» YOUR GOAL
The expected output is the complete listing, copied exactly.

» INFORMATION SUPPLIED
-- -- --

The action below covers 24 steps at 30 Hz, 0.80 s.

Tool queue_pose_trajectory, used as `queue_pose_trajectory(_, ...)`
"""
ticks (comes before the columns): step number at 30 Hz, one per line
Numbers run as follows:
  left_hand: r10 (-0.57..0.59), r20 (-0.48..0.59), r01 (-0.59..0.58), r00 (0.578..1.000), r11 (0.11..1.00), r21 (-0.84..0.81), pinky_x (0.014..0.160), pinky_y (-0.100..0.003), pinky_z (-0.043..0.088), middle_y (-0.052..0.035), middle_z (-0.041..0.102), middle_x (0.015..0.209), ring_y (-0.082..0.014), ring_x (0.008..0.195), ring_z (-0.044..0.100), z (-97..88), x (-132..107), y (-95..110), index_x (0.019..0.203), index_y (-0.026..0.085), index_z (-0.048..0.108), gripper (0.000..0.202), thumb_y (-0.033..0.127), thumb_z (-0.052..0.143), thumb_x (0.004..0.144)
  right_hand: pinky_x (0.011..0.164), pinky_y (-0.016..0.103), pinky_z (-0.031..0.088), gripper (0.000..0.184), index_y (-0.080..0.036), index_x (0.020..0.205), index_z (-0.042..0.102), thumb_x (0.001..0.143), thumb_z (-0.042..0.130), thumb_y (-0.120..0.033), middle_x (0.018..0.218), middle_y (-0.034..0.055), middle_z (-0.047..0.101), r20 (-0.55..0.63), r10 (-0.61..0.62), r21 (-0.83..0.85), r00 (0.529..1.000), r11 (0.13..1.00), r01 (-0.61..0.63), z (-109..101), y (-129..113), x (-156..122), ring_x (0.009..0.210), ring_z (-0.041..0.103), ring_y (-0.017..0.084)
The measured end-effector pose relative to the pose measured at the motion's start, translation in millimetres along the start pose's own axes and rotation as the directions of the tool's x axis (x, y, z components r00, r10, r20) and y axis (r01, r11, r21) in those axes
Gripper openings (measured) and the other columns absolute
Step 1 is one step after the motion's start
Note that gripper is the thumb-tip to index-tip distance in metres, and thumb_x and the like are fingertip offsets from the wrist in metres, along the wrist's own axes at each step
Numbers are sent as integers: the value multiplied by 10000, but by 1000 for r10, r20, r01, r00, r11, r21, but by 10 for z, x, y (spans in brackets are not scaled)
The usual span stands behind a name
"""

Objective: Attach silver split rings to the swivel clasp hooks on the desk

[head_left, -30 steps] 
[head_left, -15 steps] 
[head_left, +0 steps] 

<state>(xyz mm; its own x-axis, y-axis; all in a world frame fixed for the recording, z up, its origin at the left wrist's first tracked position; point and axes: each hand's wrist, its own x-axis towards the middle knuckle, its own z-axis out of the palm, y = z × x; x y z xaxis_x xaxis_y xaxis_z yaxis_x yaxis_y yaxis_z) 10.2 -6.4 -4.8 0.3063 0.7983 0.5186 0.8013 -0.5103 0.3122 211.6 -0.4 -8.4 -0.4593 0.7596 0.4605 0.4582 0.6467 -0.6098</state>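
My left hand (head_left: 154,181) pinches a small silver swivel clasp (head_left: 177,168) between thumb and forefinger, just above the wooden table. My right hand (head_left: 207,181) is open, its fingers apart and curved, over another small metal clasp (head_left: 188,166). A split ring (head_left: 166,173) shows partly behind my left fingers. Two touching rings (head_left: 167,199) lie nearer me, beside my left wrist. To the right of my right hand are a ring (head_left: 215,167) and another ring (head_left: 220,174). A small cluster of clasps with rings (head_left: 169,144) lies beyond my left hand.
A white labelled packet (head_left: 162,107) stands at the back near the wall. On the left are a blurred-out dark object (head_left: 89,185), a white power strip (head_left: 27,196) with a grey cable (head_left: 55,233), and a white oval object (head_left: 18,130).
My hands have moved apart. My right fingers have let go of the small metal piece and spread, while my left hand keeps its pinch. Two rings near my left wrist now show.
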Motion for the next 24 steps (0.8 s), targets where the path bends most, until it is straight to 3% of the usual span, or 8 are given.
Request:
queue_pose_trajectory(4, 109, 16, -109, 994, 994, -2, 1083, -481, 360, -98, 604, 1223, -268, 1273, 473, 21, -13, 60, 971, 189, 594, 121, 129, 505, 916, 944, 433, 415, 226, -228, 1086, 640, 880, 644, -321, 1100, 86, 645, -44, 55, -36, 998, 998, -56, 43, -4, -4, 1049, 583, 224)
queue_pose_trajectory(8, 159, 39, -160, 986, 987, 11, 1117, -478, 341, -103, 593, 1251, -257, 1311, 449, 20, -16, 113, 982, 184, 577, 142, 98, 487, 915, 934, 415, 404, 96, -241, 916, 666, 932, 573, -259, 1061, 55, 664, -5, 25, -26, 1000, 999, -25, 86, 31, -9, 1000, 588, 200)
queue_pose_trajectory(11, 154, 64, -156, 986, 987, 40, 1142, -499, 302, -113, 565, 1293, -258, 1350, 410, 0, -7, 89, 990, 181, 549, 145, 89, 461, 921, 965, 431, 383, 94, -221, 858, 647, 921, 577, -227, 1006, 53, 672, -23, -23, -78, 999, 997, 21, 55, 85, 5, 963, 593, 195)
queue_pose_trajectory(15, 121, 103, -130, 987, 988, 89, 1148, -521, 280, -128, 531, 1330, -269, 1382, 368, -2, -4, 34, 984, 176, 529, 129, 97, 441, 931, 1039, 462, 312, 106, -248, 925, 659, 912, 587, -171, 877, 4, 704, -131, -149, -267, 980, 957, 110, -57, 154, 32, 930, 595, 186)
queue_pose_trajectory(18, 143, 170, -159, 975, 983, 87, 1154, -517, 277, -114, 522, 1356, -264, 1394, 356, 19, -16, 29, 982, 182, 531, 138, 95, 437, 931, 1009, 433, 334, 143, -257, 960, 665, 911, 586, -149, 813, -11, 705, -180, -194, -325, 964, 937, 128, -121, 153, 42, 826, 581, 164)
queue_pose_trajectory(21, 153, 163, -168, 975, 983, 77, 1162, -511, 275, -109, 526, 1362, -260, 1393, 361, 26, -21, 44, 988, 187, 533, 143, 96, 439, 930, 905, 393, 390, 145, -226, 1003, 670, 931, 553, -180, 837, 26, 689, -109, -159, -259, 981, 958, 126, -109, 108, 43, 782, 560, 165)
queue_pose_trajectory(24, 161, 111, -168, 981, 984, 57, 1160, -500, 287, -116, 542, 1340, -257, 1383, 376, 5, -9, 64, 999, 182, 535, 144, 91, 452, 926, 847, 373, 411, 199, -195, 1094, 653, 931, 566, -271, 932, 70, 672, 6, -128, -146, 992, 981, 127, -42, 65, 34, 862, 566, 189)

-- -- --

» WRITTEN SOLUTION
The action below covers 24 steps at 30 Hz, 0.80 s.

Tool queue_pose_trajectory, used as `queue_pose_trajectory(_, ...)`
"""
ticks (comes before the columns): step number at 30 Hz, one per line
Numbers run as follows:
  left_hand: r10 (-0.57..0.59), r20 (-0.48..0.59), r01 (-0.59..0.58), r00 (0.578..1.000), r11 (0.11..1.00), r21 (-0.84..0.81), pinky_x (0.014..0.160), pinky_y (-0.100..0.003), pinky_z (-0.043..0.088), middle_y (-0.052..0.035), middle_z (-0.041..0.102), middle_x (0.015..0.209), ring_y (-0.082..0.014), ring_x (0.008..0.195), ring_z (-0.044..0.100), z (-97..88), x (-132..107), y (-95..110), index_x (0.019..0.203), index_y (-0.026..0.085), index_z (-0.048..0.108), gripper (0.000..0.202), thumb_y (-0.033..0.127), thumb_z (-0.052..0.143), thumb_x (0.004..0.144)
  right_hand: pinky_x (0.011..0.164), pinky_y (-0.016..0.103), pinky_z (-0.031..0.088), gripper (0.000..0.184), index_y (-0.080..0.036), index_x (0.020..0.205), index_z (-0.042..0.102), thumb_x (0.001..0.143), thumb_z (-0.042..0.130), thumb_y (-0.120..0.033), middle_x (0.018..0.218), middle_y (-0.034..0.055), middle_z (-0.047..0.101), r20 (-0.55..0.63), r10 (-0.61..0.62), r21 (-0.83..0.85), r00 (0.529..1.000), r11 (0.13..1.00), r01 (-0.61..0.63), z (-109..101), y (-129..113), x (-156..122), ring_x (0.009..0.210), ring_z (-0.041..0.103), ring_y (-0.017..0.084)
The measured end-effector pose relative to the pose measured at the motion's start, translation in millimetres along the start pose's own axes and rotation as the directions of the tool's x axis (x, y, z components r00, r10, r20) and y axis (r01, r11, r21) in those axes
Gripper openings (measured) and the other columns absolute
Step 1 is one step after the motion's start
Note that gripper is the thumb-tip to index-tip distance in metres, and thumb_x and the like are fingertip offsets from the wrist in metres, along the wrist's own axes at each step
Numbers are sent as integers: the value multiplied by 10000, but by 1000 for r10, r20, r01, r00, r11, r21, but by 10 for z, x, y (spans in brackets are not scaled)
The usual span stands behind a name
"""

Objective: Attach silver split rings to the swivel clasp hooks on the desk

[head_left, -30 steps] 
[head_left, -15 steps] 
[head_left, +0 steps] 

<state>(xyz mm; its own x-axis, y-axis; all in a world frame fixed for the recording, z up, its origin at the left wrist's first tracked position; point and axes: each hand's wrist, its own x-axis towards the middle knuckle, its own z-axis out of the palm, y = z × x; x y z xaxis_x xaxis_y xaxis_z yaxis_x yaxis_y yaxis_z) 10.2 -6.4 -4.8 0.3063 0.7983 0.5186 0.8013 -0.5103 0.3122 211.6 -0.4 -8.4 -0.4593 0.7596 0.4605 0.4582 0.6467 -0.6098</state>
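My left hand (head_left: 154,181) pinches a small silver swivel clasp (head_left: 177,168) between thumb and forefinger, just above the wooden table. My right hand (head_left: 207,181) is open, its fingers apart and curved, over another small metal clasp (head_left: 188,166). A split ring (head_left: 166,173) shows partly behind my left fingers. Two touching rings (head_left: 167,199) lie nearer me, beside my left wrist. To the right of my right hand are a ring (head_left: 215,167) and another ring (head_left: 220,174). A small cluster of clasps with rings (head_left: 169,144) lies beyond my left hand.
A white labelled packet (head_left: 162,107) stands at the back near the wall. On the left are a blurred-out dark object (head_left: 89,185), a white power strip (head_left: 27,196) with a grey cable (head_left: 55,233), and a white oval object (head_left: 18,130).
My hands have moved apart. My right fingers have let go of the small metal piece and spread, while my left hand keeps its pinch. Two rings near my left wrist now show.
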Motion for the next 24 steps (0.8 s), targets where the path bends most, until it is straight to 3% of the usual span, or 8 are given.
Request:
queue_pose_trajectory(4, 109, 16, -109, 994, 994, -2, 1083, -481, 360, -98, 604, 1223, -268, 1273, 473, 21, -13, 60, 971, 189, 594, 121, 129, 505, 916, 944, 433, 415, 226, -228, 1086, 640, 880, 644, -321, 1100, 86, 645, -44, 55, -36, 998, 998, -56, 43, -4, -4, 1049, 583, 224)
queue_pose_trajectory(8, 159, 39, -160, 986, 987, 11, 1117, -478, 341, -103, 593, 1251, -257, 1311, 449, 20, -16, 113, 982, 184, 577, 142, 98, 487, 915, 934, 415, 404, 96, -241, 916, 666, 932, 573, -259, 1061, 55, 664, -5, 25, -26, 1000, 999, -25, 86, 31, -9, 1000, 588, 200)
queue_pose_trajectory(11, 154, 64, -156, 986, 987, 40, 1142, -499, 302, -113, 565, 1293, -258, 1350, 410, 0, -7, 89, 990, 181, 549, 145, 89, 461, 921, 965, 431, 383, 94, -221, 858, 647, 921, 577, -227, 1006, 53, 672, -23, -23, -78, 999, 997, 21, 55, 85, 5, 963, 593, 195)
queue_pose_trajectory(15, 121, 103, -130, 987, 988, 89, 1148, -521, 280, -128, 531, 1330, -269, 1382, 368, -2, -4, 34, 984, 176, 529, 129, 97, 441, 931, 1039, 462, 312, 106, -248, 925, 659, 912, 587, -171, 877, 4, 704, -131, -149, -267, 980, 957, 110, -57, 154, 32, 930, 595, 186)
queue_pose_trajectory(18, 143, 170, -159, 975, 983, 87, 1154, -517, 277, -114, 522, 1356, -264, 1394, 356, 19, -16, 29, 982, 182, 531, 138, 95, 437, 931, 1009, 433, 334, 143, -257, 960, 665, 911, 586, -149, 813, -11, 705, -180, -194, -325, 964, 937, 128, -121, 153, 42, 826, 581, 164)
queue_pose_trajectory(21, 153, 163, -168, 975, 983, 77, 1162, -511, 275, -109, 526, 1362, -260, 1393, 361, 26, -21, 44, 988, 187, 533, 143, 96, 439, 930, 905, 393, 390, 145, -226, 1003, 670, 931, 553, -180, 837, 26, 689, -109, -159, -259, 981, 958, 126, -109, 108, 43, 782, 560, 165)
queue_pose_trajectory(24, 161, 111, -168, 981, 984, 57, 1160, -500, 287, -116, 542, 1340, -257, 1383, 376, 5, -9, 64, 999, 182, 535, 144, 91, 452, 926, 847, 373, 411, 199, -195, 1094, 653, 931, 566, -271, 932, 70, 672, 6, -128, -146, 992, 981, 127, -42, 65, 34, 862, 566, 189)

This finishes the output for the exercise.